'''
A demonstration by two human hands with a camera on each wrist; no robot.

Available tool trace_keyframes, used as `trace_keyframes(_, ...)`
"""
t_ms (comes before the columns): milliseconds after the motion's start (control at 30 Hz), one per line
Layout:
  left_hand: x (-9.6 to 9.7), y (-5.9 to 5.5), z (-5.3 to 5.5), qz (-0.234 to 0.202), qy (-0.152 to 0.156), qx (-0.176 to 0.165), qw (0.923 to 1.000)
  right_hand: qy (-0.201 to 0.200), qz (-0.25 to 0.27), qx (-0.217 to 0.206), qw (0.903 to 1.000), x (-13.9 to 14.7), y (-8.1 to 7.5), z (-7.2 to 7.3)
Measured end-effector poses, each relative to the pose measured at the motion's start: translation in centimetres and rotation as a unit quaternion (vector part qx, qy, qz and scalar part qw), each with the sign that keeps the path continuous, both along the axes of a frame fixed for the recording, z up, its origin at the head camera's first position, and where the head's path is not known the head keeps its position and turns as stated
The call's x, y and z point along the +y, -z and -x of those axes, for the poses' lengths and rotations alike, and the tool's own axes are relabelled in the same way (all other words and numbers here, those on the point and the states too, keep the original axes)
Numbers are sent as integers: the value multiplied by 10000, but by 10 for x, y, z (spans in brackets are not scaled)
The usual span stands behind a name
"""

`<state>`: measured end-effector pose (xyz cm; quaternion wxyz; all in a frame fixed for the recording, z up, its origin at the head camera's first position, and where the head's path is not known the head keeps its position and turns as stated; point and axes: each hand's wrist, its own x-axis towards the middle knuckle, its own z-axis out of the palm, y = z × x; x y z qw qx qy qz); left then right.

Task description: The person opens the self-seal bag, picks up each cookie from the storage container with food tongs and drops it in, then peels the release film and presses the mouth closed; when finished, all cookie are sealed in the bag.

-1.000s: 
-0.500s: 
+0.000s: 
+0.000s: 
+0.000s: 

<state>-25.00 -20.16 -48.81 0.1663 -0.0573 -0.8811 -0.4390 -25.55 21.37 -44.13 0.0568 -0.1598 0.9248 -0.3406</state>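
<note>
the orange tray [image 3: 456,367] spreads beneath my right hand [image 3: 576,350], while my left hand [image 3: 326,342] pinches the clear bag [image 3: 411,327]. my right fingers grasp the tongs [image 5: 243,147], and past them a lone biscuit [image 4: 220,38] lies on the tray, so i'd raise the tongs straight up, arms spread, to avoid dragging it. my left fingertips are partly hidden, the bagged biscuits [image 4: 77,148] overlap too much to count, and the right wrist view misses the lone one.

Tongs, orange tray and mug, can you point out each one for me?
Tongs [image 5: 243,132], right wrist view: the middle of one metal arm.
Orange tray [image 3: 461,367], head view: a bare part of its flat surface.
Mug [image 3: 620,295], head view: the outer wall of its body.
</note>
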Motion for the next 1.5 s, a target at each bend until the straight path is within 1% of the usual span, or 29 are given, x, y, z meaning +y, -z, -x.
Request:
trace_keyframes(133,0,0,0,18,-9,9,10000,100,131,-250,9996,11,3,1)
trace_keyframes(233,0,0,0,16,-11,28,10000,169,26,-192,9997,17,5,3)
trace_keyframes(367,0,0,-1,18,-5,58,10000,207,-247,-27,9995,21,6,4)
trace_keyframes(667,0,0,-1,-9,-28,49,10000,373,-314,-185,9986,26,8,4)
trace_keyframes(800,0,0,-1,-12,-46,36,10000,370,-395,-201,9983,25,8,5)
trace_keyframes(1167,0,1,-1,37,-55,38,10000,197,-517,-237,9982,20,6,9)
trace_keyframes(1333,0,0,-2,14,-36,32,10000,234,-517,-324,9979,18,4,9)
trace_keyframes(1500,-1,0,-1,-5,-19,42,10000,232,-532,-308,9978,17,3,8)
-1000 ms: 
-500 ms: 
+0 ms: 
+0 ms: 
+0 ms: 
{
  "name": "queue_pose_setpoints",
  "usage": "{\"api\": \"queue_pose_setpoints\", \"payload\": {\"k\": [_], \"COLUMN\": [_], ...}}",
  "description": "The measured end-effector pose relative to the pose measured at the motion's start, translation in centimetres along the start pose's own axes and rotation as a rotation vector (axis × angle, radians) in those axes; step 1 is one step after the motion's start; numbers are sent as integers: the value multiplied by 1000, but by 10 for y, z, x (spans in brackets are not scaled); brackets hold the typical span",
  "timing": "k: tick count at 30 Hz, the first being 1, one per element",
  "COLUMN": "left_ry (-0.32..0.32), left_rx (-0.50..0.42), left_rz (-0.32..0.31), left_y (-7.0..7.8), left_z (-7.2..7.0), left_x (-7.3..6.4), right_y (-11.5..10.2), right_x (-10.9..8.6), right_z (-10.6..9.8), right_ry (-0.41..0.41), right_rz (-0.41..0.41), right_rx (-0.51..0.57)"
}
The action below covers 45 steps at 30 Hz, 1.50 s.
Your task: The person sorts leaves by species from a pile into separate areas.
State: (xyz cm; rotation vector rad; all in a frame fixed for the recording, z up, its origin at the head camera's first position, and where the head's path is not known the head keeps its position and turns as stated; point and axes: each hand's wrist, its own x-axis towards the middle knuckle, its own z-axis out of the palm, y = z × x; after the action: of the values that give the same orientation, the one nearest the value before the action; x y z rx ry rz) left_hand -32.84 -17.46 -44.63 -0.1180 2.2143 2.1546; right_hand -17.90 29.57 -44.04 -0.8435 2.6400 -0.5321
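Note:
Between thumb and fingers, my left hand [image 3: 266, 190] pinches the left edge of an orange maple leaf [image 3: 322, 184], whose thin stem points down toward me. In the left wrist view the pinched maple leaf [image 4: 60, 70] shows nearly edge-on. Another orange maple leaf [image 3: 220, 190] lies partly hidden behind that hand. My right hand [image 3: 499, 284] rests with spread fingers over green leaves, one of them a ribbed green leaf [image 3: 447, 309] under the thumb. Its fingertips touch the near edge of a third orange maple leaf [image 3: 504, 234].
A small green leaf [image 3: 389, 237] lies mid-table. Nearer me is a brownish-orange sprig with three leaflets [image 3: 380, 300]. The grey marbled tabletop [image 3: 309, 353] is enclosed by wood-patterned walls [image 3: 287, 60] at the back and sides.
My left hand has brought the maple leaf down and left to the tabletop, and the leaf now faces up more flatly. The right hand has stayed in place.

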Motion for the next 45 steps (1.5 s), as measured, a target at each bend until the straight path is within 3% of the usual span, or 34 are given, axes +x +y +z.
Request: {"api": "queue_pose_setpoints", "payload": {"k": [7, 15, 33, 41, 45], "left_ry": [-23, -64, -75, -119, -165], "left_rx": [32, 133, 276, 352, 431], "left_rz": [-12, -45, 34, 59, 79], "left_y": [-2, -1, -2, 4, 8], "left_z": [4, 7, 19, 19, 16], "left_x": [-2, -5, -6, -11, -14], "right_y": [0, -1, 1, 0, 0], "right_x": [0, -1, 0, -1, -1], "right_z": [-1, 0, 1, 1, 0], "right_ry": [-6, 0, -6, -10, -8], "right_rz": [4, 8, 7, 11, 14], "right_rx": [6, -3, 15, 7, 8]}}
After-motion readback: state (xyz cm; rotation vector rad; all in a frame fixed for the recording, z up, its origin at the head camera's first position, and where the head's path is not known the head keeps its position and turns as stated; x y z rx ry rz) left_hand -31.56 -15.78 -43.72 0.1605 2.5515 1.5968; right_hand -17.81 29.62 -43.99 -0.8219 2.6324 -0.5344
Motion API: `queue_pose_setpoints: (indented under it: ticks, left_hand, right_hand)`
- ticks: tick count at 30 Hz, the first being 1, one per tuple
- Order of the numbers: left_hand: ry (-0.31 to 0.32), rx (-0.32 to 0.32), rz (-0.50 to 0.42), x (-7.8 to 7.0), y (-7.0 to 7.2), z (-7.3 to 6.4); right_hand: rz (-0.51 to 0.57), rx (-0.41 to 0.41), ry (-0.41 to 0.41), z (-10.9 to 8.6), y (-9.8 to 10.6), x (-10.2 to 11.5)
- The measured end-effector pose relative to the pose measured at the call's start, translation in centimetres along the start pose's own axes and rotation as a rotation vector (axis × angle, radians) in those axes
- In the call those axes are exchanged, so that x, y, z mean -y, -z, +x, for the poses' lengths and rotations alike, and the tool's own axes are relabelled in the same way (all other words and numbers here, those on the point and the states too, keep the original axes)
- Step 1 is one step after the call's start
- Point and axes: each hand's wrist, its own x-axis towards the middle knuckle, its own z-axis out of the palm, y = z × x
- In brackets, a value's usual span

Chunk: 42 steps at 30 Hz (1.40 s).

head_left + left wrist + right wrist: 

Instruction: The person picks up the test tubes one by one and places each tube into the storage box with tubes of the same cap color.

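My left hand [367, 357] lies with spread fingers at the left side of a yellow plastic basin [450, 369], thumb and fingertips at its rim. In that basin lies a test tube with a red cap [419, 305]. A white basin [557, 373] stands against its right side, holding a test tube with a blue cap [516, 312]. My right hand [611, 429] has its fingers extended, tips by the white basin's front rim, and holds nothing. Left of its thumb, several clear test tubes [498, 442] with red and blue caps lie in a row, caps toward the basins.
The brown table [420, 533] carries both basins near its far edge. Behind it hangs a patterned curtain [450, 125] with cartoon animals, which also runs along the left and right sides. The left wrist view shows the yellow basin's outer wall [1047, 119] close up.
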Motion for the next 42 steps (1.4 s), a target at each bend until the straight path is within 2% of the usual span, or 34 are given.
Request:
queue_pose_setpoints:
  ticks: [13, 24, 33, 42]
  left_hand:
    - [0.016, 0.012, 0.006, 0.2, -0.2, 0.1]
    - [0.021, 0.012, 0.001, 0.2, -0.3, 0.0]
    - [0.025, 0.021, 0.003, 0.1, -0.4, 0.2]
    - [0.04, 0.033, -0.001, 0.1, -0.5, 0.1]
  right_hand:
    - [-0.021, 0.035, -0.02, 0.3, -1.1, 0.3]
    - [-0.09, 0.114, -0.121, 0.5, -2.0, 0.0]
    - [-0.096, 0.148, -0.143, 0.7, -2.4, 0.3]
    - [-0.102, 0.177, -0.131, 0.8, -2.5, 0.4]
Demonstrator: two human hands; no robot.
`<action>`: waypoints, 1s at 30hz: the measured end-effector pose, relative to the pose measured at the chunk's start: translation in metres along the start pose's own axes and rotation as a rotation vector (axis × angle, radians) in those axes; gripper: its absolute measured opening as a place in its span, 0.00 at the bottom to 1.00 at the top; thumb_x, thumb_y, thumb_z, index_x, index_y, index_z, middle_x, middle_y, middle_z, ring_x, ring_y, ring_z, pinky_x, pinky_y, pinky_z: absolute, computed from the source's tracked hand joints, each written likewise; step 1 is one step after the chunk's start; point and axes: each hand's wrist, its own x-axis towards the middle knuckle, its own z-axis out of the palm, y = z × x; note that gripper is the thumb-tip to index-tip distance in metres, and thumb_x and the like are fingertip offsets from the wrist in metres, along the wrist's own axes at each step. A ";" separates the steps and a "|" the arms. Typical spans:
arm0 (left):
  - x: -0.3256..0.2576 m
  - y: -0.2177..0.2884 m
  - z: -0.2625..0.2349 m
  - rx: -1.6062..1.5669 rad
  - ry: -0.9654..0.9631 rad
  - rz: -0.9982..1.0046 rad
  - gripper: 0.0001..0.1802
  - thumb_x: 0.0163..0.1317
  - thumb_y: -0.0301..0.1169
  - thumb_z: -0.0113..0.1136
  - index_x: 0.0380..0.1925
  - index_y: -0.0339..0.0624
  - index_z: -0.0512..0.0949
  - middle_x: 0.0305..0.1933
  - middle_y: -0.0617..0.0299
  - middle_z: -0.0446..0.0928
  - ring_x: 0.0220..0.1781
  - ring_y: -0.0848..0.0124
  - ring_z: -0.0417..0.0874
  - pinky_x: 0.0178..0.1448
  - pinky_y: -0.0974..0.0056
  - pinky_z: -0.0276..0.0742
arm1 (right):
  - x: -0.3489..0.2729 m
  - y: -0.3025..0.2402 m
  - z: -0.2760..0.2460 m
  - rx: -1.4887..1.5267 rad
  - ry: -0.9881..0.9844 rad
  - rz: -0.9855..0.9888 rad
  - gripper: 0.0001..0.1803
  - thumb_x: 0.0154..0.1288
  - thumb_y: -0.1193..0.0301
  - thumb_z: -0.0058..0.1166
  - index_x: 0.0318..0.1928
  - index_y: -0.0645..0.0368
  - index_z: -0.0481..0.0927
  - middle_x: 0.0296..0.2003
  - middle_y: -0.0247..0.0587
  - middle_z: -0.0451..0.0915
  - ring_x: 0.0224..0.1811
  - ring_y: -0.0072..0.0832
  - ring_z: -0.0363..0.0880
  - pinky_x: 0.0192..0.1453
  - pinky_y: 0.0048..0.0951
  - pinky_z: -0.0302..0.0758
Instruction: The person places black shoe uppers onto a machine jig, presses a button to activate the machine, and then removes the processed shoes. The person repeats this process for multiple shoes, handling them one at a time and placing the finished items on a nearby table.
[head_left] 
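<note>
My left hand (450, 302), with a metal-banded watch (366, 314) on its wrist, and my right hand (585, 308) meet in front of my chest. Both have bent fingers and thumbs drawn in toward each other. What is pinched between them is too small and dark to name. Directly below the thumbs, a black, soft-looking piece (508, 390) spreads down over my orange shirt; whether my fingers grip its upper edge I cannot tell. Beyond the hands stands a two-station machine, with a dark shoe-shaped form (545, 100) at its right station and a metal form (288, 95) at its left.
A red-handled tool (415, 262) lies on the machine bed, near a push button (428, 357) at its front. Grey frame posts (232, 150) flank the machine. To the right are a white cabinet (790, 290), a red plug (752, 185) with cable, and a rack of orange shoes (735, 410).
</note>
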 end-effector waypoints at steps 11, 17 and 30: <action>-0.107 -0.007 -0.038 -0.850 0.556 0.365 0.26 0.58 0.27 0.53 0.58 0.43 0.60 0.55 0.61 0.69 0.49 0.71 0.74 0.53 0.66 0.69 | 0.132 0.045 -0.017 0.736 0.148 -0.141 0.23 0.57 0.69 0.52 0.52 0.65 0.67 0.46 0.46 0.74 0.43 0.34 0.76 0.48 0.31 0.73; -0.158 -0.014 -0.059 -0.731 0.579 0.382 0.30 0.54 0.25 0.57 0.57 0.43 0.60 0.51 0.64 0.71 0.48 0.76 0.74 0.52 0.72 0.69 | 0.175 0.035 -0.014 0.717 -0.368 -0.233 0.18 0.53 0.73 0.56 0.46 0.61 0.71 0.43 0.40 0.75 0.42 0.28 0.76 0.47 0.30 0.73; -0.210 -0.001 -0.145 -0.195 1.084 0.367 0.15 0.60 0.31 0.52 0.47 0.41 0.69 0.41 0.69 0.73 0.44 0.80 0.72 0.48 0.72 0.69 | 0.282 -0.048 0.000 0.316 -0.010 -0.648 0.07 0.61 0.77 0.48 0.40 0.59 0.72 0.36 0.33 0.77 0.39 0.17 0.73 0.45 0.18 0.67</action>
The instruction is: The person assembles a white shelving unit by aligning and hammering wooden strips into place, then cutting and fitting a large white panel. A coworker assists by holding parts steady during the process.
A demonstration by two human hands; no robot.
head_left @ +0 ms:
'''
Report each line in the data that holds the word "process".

● Answer to the problem
Instruction: The person places black shoe uppers onto a machine jig, presses a button to activate the machine, and then removes the processed shoes. The person repeats this process for multiple shoes, handling them one at a time and placing the finished items on a nearby table.
The instruction is: The person assembles a white shelving unit by aligning and hammering wooden strips into place, then cutting and fitting a large white panel. A coworker assists by holding parts steady during the process.

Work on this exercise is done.